The U.S. dollar was little changed against a basket of major currencies at 111.88 on Friday, after retreating 0.9% in the previous day.

However, it is up 2.9% for the month, the best since April. The relentless rise of the dollar has pushed the Japanese yen, Chinese yuan and many emerging market currencies to record lows.
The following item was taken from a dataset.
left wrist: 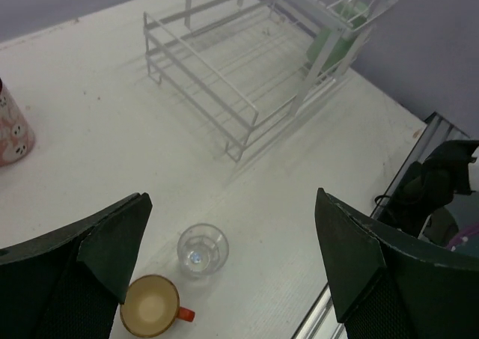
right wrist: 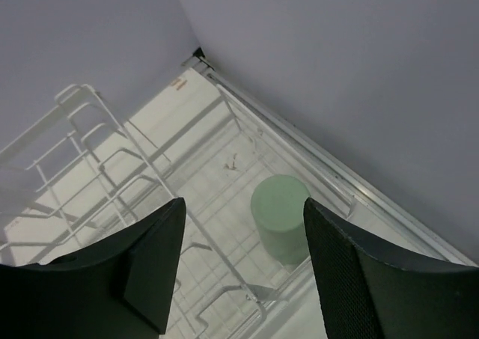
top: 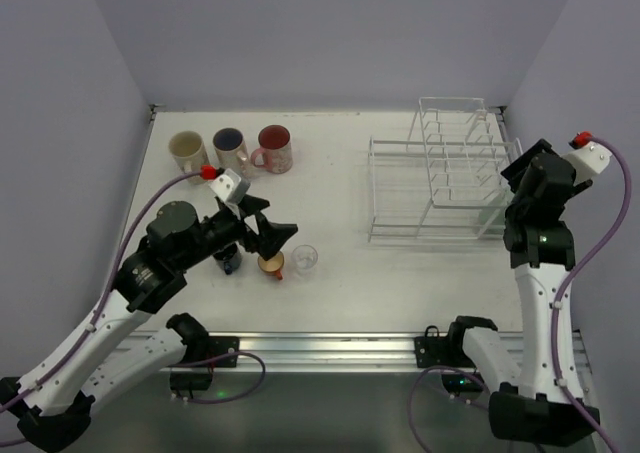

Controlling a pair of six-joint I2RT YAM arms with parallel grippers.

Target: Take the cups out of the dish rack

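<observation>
The white dish rack [top: 440, 178] stands at the right. A green tumbler [right wrist: 283, 215] sits upside down in its lower tray, at the corner by the wall [left wrist: 335, 41]. My right gripper [right wrist: 243, 257] hovers above it, open, with the tumbler below and between the fingers, untouched. My left gripper [left wrist: 232, 242] is open and empty above the table. Under it stand a clear glass [left wrist: 202, 249] and an orange cup [left wrist: 153, 305]. A dark blue mug [top: 228, 261] sits beside them, partly hidden by the left arm.
Three mugs line the back left: a beige one [top: 186, 151], one with a blue inside [top: 230, 148] and a pink one [top: 274, 149]. Walls close in on the back and both sides. The rack's tall dividers [top: 452, 138] rise next to the right arm.
</observation>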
Traders are also wary of possible intervention from China and Japan. Reuters reported that China's central bank has asked major state-owned banks to be prepared to sell dollars for the local currency in offshore markets.

In Europe, Britain's gilt market has been roiled along with the pound by government plans for heavy borrowing to finance spending.

Prime Minister Liz Truss said on Thursday she will stick to her plan to reignite economic growth, breaking her silence after nearly a week of financial market chaos.

German Chancellor Olaf Scholz also set out a 200 billion euro ($196 billion) "defensive shield", including a gas price brake and a cut in sales tax for the fuel, to protect companies and households from the impact of soaring energy prices.

That came as Europe braces for a double-digit inflation reading later in the day, as the European Central Bank voiced support for another big interest rate hike. German inflation accelerated to 10.9% this month, far beyond market expectations.

"Increased uncertainty and risks - and higher interest rates - logically see higher volatility in financial markets. Even G7 countries are now trading like emerging markets," said Jan Lambregts, head of global economics and markets research at Rabobank.

"Indeed, markets now also see a far wider range of possible outcomes when it comes to FX and rate movements."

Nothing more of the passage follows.